Faixas como “Apart” e “Hope We Can Again” fazem uso de feedback e notas agudas que você pode encontrar no trabalho mais tradicional da banda. “Ghosts VI: Locust” pega os elementos que começaram a fazer “Ghosts V: Together” funcionar e os eleva ao nível de “Garota Exemplar” (2014). Ele é muito mais focado no ambiente, a fim de induzir pavor e ansiedade – outro procedimento operacional padrão da dupla. Cada faixa, da lenta e pensativa “The Cursed Clock” até a assustadora “Run Like Hell”, possui uma narrativa que engole o ouvinte por inteiro. Quando reunidos em uma única peça, os álbuns se tornam ainda mais eficazes. Eles se refletem de maneiras fantásticas. As cordas frenéticas do primeiro se opõem duramente aos cantos e sintetizadores do segundo. Cada faixa tem uma contrapartida que lembra a complexidade da condição humana e nossa capacidade de flutuar entre dois estados mentais. Embora esses discos não sejam de forma alguma felizes, são meditativos de uma maneira que parece especialmente presciente no momento atual. Enquanto estamos todos presos por dentro, somos expostos à nossa própria psique. “Ghosts V: Together” e “Ghosts VI: Locust” servem como uma excelente ilustração de duas mentalidades, intencionais ou não.

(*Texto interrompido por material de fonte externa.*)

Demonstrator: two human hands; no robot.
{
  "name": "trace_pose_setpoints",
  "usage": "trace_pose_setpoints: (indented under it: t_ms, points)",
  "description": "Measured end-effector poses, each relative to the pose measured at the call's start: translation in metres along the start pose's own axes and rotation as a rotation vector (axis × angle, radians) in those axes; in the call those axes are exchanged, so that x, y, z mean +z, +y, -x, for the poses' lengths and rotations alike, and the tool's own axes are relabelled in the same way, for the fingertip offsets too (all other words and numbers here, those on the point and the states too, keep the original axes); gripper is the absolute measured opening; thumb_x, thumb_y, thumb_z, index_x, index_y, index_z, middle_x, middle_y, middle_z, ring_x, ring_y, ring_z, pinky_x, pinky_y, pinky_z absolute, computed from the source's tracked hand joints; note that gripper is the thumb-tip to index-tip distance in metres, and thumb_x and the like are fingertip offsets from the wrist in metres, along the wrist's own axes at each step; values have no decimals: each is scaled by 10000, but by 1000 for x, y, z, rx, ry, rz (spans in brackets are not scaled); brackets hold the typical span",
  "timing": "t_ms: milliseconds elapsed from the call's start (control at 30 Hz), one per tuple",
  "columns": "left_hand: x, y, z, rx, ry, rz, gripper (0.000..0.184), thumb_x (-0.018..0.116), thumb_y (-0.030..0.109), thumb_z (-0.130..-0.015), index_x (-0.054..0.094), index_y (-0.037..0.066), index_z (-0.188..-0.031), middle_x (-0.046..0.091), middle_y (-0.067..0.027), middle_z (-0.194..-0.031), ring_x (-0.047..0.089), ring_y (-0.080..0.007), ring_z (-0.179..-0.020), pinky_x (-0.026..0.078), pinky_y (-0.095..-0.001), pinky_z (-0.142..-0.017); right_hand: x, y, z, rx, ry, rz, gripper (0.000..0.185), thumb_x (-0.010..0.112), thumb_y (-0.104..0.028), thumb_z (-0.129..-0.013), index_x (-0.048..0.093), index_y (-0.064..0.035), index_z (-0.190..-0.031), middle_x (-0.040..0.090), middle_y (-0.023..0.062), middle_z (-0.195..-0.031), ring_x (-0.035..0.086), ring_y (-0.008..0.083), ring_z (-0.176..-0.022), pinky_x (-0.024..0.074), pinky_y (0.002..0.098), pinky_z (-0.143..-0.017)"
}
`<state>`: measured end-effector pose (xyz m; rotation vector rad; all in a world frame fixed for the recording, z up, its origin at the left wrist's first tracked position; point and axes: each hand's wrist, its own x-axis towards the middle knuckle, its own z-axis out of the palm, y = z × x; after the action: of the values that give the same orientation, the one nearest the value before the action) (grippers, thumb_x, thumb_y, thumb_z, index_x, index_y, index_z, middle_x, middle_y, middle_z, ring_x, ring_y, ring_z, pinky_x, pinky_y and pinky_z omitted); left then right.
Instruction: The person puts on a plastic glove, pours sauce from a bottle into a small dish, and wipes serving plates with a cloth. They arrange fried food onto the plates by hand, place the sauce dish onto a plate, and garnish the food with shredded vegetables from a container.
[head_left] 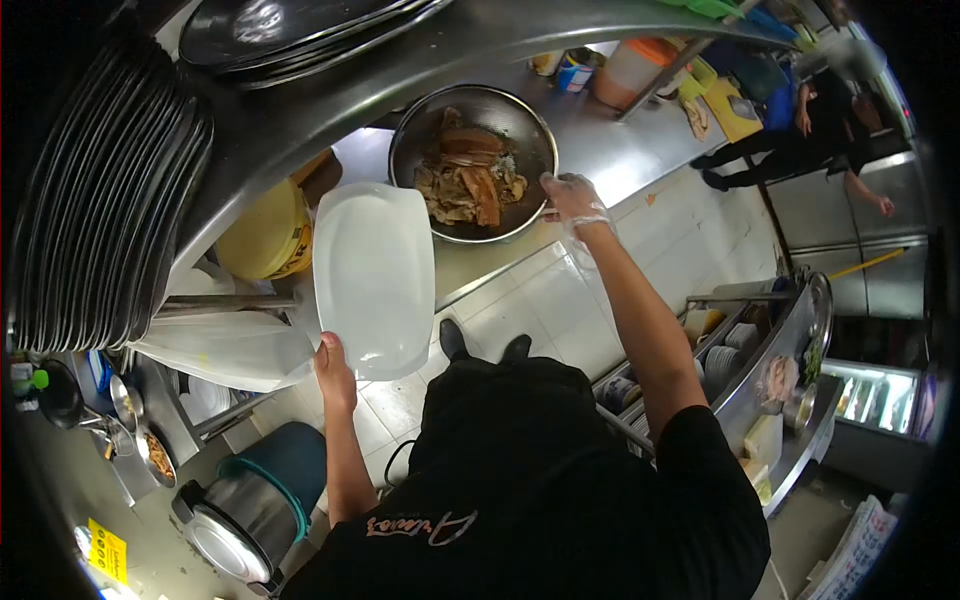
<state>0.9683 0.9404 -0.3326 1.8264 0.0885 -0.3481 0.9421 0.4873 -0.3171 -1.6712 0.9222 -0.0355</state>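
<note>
My left hand (pixel 333 362) grips the near edge of a white rectangular plate (pixel 374 280) with rounded corners, its thumb on top. The plate holds nothing and overlaps the near left side of a large metal bowl (pixel 520 205). Inside the bowl lies a heap of cooked meat (pixel 470 180), with browned slabs and paler sliced pieces. My right hand (pixel 573 199), in a clear plastic glove, is at the bowl's right rim with its fingers bent against it. Part of those fingers is hidden.
Dark plates (pixel 110 200) stand in a tall stack on the left, near a steel shelf (pixel 330 100). A yellow-lidded tub (pixel 265 235) sits below it. A rice cooker (pixel 225 535) is at lower left. Another person (pixel 825 125) is at upper right, beyond a side counter (pixel 770 400).
</note>
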Motion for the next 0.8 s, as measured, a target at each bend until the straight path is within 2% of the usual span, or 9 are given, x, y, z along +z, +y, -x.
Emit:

“Ghosts VI: Locusts” certamente aumenta a tensão. “The Cursed Clock” apresenta a repetição de um piano de uma nota juntamente com zangões agudos. “Around Every Corner” cria uma sensação de pavor de acordo com o título, conforme o piano assustador acompanha as buzinas – os mesmos metais angustiados que surgem no ruído distorcido de “The Worriment Waltz”. “Run Like Hell”, por sua vez, constrói um jazz temperamental à medida que fornece uma bateria horripilante. Há um retorno à calma com “Another Crashed Car”, mas é algo muito breve. “Trust Fades” também possui um alto piano, quase como uma mini trilha sonora de um drama misterioso. Por outro lado, “Just Breathe”, “Right Behind You” e “So Tired” são intrinsecamente focadas na umidade do teclado. Se alguma vez houve um homem para criar soundtracks de uma distopia, é Trent Reznor. Onde “Ghost I-IV” (2008) parecia um esboço inacabado, “Ghosts V: Together” e “Ghosts VI: Locusts” são muito mais detalhados. É claro que Reznor e o parceiro de escrita Atticus Ross aprimoraram suas habilidades nos últimos 12 anos. De fato, os dois álbuns são extremamente longos. Você pode evitá-los se estiver querendo escapar do mundo sombrio de 2020. Mas se você estiver procurando por uma trilha sonora para capturar a atmosfera do momento, pode começar a escutá-los agora mesmo.